June 19, 2019

Archives for February 18, 2015

Colorado Supreme Court: Announcement Sheet, 2/17/2015

On Tuesday, February 17, 2015, the Colorado Supreme Court issued two published opinions.

Doyle v. People

Craft v. Philadelphia Indemnity Insurance Co.

Summaries of these cases are forthcoming, courtesy of The Colorado Lawyer.

Neither State Judicial nor the Colorado Bar Association provides case summaries for unpublished appellate opinions. The case announcement sheet is available here.

Colorado Supreme Court: Error for Trial Court to Take Judicial Notice of Defendant’s Absence in Court

The Colorado Supreme Court issued its opinion in Doyle v. People on Tuesday, February 17, 2015.

Colorado Rules of Evidence—Judicial Notice.

Defendant petitioned for review of the court of appeals’ judgment affirming his conviction for violating a condition of his bail bond.

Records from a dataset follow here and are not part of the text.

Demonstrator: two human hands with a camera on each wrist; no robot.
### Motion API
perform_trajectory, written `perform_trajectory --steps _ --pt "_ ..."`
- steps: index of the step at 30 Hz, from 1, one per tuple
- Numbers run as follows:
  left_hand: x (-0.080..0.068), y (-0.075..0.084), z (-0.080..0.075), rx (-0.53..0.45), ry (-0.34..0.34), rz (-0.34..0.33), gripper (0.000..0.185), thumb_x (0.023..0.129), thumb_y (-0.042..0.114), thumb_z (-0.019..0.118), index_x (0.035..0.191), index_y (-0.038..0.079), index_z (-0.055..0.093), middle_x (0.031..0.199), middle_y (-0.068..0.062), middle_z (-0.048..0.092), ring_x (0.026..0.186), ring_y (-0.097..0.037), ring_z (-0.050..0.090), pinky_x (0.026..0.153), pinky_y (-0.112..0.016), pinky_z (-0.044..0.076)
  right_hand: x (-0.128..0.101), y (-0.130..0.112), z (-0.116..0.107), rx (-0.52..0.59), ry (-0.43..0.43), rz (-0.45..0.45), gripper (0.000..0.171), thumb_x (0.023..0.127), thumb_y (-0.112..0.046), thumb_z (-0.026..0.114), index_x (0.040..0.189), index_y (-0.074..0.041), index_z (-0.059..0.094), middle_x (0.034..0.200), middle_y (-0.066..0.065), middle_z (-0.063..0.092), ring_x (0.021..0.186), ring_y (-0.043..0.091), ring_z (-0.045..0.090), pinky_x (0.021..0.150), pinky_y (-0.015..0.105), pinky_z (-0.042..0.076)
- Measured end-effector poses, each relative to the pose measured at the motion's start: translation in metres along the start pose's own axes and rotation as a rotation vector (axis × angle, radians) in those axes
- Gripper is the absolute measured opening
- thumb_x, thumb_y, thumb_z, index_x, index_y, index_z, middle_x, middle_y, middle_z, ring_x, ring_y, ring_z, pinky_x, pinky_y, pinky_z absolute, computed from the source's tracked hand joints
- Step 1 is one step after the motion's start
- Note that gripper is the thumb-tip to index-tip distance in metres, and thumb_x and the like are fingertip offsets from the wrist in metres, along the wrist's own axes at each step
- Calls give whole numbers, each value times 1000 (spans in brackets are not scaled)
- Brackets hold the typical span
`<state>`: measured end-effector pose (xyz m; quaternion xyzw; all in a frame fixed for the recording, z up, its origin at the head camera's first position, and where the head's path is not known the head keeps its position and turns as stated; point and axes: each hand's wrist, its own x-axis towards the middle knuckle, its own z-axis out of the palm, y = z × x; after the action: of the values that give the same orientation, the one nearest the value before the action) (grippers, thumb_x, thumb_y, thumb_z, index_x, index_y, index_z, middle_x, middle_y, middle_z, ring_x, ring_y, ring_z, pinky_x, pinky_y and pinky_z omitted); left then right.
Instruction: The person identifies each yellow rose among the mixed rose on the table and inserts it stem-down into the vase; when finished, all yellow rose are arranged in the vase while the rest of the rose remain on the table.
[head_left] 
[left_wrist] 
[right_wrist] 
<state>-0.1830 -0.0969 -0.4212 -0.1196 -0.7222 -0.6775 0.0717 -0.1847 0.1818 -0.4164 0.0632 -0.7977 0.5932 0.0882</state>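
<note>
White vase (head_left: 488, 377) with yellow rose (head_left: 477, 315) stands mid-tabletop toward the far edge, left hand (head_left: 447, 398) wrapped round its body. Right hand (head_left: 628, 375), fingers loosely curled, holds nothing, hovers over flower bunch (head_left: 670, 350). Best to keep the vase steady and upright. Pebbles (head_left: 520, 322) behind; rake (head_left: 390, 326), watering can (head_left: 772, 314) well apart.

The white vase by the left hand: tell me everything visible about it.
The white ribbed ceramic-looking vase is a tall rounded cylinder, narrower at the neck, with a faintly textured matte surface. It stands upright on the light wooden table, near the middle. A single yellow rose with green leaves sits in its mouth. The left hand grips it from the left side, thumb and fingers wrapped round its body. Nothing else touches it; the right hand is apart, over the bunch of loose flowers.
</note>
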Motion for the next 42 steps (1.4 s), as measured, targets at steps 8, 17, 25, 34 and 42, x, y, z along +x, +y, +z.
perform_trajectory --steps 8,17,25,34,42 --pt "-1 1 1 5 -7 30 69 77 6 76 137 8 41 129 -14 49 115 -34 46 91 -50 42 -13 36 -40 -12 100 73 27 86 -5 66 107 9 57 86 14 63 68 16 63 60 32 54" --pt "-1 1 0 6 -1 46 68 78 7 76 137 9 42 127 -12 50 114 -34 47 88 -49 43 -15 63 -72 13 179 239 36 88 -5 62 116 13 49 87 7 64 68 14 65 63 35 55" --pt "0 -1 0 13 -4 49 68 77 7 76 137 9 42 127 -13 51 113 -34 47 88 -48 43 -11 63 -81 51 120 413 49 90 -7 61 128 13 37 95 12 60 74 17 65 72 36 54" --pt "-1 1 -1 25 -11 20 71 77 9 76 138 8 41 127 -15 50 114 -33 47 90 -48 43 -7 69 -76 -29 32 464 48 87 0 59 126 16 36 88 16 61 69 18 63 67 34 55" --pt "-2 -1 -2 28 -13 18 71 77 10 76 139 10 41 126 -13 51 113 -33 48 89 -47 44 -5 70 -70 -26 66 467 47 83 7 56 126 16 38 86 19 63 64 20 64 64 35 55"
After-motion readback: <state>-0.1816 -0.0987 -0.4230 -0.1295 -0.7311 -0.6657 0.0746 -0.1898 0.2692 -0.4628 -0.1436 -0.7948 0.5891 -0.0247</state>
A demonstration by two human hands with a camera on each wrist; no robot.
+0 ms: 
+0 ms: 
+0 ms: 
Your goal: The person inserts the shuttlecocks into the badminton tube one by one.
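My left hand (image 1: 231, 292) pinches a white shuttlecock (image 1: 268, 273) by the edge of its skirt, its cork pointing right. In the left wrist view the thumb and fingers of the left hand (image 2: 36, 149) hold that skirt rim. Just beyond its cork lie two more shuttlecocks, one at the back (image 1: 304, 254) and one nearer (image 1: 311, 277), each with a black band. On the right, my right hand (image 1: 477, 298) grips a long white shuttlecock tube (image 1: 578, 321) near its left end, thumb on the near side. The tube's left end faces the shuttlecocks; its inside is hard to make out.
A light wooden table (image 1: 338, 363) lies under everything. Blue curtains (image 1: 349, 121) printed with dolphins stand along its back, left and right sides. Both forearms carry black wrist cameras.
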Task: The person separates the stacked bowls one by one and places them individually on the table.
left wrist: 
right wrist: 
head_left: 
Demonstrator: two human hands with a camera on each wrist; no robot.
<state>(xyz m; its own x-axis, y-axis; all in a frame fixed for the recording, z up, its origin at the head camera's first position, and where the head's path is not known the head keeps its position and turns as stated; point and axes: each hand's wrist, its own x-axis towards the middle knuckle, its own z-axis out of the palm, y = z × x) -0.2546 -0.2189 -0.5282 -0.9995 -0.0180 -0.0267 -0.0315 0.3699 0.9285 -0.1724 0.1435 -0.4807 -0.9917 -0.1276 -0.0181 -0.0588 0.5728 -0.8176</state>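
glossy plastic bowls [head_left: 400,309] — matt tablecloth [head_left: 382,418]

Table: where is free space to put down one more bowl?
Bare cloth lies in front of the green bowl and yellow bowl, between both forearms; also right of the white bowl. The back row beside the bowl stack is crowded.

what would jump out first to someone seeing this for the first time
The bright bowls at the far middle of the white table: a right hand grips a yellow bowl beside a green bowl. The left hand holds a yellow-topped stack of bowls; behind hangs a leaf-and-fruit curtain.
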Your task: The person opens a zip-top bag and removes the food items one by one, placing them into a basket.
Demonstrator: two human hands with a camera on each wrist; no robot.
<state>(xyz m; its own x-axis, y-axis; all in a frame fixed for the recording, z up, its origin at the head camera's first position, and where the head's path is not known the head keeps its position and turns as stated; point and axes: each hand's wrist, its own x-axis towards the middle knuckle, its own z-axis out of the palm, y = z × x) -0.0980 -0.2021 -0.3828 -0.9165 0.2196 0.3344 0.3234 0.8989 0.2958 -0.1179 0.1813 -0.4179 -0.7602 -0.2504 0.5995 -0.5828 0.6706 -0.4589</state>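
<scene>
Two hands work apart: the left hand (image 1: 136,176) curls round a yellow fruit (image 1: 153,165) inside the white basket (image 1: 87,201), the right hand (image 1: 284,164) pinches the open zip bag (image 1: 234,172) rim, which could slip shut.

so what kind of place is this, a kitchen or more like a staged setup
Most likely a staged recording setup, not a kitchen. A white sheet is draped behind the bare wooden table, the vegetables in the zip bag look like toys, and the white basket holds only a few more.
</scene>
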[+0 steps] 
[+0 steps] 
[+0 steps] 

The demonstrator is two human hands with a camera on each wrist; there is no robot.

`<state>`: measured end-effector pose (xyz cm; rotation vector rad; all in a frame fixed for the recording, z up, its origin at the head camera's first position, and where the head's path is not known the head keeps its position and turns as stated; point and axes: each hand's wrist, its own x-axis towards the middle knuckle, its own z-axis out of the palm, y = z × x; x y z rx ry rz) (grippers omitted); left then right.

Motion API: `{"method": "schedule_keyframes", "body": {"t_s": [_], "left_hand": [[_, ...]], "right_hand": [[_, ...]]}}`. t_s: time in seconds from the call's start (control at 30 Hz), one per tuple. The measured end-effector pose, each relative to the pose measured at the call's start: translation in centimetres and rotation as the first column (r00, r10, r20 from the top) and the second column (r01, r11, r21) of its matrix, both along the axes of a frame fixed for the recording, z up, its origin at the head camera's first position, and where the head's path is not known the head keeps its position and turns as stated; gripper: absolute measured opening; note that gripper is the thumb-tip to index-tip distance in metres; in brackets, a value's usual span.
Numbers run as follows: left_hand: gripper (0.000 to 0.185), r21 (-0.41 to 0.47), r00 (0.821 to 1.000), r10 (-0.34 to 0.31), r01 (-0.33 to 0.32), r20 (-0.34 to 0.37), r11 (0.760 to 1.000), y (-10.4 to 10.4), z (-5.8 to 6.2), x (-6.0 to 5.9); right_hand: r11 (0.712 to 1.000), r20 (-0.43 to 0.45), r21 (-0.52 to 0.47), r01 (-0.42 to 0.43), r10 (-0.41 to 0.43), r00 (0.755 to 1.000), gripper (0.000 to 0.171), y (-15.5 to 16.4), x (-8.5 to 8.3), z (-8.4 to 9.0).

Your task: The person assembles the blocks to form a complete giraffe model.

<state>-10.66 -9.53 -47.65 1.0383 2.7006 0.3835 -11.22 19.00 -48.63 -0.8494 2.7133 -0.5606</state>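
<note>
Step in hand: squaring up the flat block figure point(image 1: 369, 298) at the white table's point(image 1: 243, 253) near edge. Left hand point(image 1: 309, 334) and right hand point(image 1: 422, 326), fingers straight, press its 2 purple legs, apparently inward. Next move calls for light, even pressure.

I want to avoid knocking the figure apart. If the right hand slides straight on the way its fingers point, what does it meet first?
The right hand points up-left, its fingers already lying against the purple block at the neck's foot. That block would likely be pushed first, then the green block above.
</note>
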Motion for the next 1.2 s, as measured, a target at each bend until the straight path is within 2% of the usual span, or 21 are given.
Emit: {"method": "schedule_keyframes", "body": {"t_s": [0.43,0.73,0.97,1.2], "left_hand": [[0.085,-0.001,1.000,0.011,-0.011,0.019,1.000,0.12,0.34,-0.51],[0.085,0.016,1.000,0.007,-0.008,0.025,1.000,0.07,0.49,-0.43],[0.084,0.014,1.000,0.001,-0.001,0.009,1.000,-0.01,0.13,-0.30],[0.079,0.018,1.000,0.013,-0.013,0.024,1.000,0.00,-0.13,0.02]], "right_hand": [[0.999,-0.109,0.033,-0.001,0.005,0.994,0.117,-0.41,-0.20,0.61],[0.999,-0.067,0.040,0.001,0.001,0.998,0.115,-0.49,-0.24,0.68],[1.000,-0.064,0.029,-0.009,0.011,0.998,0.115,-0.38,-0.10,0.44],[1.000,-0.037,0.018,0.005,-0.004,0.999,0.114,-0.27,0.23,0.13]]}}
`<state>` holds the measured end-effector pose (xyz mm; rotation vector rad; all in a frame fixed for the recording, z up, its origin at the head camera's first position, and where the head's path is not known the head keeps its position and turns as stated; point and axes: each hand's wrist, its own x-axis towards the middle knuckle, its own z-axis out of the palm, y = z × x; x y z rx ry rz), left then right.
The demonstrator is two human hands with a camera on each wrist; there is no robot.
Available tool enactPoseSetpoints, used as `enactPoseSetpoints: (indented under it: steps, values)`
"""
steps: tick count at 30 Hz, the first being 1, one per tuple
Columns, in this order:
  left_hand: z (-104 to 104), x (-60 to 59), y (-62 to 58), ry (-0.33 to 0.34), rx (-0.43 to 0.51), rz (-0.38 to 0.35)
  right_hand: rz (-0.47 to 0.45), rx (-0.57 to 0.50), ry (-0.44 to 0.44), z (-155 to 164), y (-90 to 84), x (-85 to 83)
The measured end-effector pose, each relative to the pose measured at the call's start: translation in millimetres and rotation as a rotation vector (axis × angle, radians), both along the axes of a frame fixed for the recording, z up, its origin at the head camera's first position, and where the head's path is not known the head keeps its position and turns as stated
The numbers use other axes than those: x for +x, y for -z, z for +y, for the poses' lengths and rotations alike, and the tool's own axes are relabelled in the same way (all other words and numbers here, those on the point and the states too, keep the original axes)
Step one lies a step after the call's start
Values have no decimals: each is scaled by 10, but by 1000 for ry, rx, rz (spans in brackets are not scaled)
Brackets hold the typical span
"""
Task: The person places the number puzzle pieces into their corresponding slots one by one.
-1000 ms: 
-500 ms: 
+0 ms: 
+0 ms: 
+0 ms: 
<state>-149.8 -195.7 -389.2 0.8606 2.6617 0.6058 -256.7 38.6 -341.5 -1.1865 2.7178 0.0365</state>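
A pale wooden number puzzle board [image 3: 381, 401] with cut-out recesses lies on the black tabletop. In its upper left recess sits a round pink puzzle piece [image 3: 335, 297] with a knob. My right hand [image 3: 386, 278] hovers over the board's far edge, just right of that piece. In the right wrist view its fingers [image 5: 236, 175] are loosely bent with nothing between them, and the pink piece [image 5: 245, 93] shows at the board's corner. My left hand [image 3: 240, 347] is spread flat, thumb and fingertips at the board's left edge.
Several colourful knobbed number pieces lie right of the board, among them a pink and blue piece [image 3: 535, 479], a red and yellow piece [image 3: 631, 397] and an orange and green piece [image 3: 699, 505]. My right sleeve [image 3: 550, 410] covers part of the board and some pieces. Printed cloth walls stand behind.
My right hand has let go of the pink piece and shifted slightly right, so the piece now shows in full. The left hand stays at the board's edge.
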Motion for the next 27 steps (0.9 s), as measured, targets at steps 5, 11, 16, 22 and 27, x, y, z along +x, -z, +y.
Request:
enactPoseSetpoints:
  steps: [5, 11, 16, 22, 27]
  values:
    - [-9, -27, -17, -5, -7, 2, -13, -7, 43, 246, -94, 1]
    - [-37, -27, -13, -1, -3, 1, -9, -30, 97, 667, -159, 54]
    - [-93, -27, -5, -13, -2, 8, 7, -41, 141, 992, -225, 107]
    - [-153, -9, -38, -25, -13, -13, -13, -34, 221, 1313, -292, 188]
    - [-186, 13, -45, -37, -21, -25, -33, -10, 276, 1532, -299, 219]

At the request of the prosecution, the trial court took judicial notice of the fact that defendant failed to appear in court on a particular day, as mandated by the relevant condition of his bond. The court instructed the jury that although it need not accept this judicially noticed fact as true, a judicially noticed fact is one that the court has determined is not the subject of reasonable dispute and one that the court has accepted as true.

The Supreme Court reversed. The resolution of a factual matter at issue in a prior judicial proceeding does not become an indisputable fact within the contemplation of CRE 201 because it was reflected in a court record. Accordingly, the trial court erred in taking judicial notice that defendant failed to appear in court on a particular day. Because the jury was instructed that this judicially noticed fact was not subject to reasonable dispute and had already been accepted as true by the court, the error was not harmless.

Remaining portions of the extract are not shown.